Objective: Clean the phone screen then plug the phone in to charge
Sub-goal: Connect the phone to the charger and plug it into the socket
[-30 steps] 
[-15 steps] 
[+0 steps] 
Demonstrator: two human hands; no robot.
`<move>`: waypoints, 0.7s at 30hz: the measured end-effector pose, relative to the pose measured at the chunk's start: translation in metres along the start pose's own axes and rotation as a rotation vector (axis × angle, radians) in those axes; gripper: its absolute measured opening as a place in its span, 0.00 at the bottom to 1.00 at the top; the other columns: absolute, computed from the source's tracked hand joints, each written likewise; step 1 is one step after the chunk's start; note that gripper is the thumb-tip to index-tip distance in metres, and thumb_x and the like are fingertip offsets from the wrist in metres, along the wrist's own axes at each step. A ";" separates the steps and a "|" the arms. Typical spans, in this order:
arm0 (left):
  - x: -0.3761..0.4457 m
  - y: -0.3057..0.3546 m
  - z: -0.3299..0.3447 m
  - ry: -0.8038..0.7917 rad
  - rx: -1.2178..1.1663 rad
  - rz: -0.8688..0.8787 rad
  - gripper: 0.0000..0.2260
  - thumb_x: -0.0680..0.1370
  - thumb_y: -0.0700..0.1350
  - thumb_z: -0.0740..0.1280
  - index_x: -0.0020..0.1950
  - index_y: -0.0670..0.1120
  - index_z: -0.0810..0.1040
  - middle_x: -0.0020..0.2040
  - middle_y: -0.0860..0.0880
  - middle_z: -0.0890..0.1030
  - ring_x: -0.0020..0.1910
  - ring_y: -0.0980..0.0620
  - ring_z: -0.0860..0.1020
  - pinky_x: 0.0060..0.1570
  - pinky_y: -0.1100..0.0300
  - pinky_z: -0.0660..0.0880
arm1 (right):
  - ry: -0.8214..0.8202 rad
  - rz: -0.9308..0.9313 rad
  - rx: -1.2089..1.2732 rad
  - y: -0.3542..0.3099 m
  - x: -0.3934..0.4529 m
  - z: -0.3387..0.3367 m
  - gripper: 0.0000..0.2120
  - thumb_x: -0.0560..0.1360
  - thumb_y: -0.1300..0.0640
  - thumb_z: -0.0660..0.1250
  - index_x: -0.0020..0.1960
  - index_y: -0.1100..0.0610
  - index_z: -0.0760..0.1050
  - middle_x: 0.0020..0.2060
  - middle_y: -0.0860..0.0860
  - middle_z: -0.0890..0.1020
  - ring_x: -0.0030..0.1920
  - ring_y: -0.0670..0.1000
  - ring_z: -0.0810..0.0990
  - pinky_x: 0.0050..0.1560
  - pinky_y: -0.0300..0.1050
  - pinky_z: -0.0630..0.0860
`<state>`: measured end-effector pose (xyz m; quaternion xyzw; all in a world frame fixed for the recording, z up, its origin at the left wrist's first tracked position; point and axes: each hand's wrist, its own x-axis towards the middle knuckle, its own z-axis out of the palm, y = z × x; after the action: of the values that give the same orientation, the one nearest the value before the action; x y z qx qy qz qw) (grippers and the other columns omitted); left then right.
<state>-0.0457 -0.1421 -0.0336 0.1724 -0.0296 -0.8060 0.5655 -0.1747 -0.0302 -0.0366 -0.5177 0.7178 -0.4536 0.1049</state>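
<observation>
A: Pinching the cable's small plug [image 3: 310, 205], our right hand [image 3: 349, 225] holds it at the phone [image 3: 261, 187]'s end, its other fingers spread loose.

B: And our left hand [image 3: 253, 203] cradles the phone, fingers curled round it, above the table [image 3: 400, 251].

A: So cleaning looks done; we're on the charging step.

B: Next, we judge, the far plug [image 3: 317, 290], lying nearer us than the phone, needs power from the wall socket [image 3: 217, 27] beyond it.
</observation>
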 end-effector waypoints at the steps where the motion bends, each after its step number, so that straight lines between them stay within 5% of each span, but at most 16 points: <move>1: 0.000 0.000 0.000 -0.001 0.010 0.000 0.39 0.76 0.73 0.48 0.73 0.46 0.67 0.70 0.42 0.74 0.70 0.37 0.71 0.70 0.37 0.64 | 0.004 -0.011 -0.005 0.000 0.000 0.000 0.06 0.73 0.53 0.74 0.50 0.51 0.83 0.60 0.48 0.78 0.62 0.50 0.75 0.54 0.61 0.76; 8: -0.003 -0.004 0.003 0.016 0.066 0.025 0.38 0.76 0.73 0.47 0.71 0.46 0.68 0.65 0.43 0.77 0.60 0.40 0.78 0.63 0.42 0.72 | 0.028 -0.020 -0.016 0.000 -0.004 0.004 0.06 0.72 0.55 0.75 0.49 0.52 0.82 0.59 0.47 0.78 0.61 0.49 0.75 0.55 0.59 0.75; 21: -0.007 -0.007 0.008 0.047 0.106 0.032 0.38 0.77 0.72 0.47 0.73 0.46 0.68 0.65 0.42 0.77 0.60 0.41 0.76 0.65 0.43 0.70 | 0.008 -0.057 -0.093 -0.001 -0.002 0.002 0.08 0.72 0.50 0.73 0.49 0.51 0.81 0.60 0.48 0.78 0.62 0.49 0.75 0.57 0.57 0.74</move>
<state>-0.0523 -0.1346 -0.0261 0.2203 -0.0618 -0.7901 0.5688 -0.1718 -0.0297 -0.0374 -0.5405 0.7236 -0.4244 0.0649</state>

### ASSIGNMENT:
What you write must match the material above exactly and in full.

### RESULT:
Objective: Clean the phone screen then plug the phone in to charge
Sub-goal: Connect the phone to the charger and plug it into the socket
[-30 steps] 
[-15 steps] 
[+0 steps] 
Demonstrator: two human hands; no robot.
`<move>`: waypoints, 0.7s at 30hz: the measured end-effector pose, relative to the pose measured at the chunk's start: translation in metres along the start pose's own axes and rotation as a rotation vector (axis × angle, radians) in those axes; gripper: its absolute measured opening as a place in its span, 0.00 at the bottom to 1.00 at the top; the other columns: absolute, computed from the source's tracked hand joints, each written likewise; step 1 is one step after the chunk's start; note that gripper is the thumb-tip to index-tip distance in metres, and thumb_x and the like are fingertip offsets from the wrist in metres, along the wrist's own axes at each step. A ";" separates the steps and a "|" the arms. Typical spans, in this order:
arm0 (left):
  - x: -0.3761..0.4457 m
  - y: -0.3057..0.3546 m
  - z: -0.3299..0.3447 m
  - ry: -0.8038..0.7917 rad
  - rx: -1.2178..1.1663 rad
  - rz: -0.8688..0.8787 rad
  - gripper: 0.0000..0.2260
  - thumb_x: -0.0680..0.1370
  - thumb_y: -0.0700..0.1350
  - thumb_z: -0.0740..0.1280
  - index_x: -0.0020..0.1950
  - index_y: -0.0670..0.1120
  - index_z: -0.0810..0.1040
  - middle_x: -0.0020..0.2040
  - middle_y: -0.0860..0.0880
  - middle_z: -0.0890..0.1030
  - ring_x: -0.0020..0.1910
  - ring_y: -0.0980..0.0620
  - ring_z: -0.0860..0.1020
  - pinky_x: 0.0060..0.1570
  - pinky_y: -0.1100..0.0300
  - pinky_z: -0.0660..0.0880
arm1 (right):
  - ry: -0.8214..0.8202 rad
  - rz: -0.9308..0.9313 rad
  - rx: -1.2089..1.2732 rad
  - y: -0.3542..0.3099 m
  - x: -0.3934..0.4529 m
  - z: -0.3387..0.3367 m
  - gripper: 0.0000..0.2120
  - thumb_x: -0.0560..0.1360
  - thumb_y: -0.1300..0.0640
  - thumb_z: -0.0660..0.1250
  - index_x: -0.0020..0.1960
  - index_y: -0.1100..0.0610
  - index_z: -0.0760..0.1050
  - middle_x: 0.0020..0.2060
  - middle_y: -0.0860..0.0860
  - middle_z: -0.0890..0.1020
  - ring_x: -0.0030..0.1920
  - ring_y: -0.0670..0.1000
  - ring_z: -0.0810..0.0990
  - pinky_x: 0.0050..0.1560
  - pinky_y: -0.0300..0.1050
  - pinky_z: -0.0630..0.0860
`<state>`: measured end-effector pose (xyz m; quaternion xyzw; all in a world frame fixed for the recording, z up, its origin at the left wrist's first tracked position; point and axes: each hand's wrist, its own x-axis towards the middle knuckle, its own z-axis out of the palm, y = z × x; after the action: of the values that give the same orientation, the one nearest the value before the action; x y z qx qy qz qw) (grippers and the other columns omitted); left then right.
<state>-0.0457 -0.1421 -0.0336 0.1724 -0.0296 -0.8060 0.5655 -0.1747 -0.0302 -0.0366 -0.5177 0.7178 -0.4536 0.1049</state>
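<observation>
A: Pinching the cable's small plug [image 3: 310, 205], our right hand [image 3: 349, 225] holds it at the phone [image 3: 261, 187]'s end, its other fingers spread loose.

B: And our left hand [image 3: 253, 203] cradles the phone, fingers curled round it, above the table [image 3: 400, 251].

A: So cleaning looks done; we're on the charging step.

B: Next, we judge, the far plug [image 3: 317, 290], lying nearer us than the phone, needs power from the wall socket [image 3: 217, 27] beyond it.
</observation>
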 end-effector waypoints at the steps where the motion bends, each after its step number, so that straight lines between them stay within 5% of each span, but at most 16 points: <move>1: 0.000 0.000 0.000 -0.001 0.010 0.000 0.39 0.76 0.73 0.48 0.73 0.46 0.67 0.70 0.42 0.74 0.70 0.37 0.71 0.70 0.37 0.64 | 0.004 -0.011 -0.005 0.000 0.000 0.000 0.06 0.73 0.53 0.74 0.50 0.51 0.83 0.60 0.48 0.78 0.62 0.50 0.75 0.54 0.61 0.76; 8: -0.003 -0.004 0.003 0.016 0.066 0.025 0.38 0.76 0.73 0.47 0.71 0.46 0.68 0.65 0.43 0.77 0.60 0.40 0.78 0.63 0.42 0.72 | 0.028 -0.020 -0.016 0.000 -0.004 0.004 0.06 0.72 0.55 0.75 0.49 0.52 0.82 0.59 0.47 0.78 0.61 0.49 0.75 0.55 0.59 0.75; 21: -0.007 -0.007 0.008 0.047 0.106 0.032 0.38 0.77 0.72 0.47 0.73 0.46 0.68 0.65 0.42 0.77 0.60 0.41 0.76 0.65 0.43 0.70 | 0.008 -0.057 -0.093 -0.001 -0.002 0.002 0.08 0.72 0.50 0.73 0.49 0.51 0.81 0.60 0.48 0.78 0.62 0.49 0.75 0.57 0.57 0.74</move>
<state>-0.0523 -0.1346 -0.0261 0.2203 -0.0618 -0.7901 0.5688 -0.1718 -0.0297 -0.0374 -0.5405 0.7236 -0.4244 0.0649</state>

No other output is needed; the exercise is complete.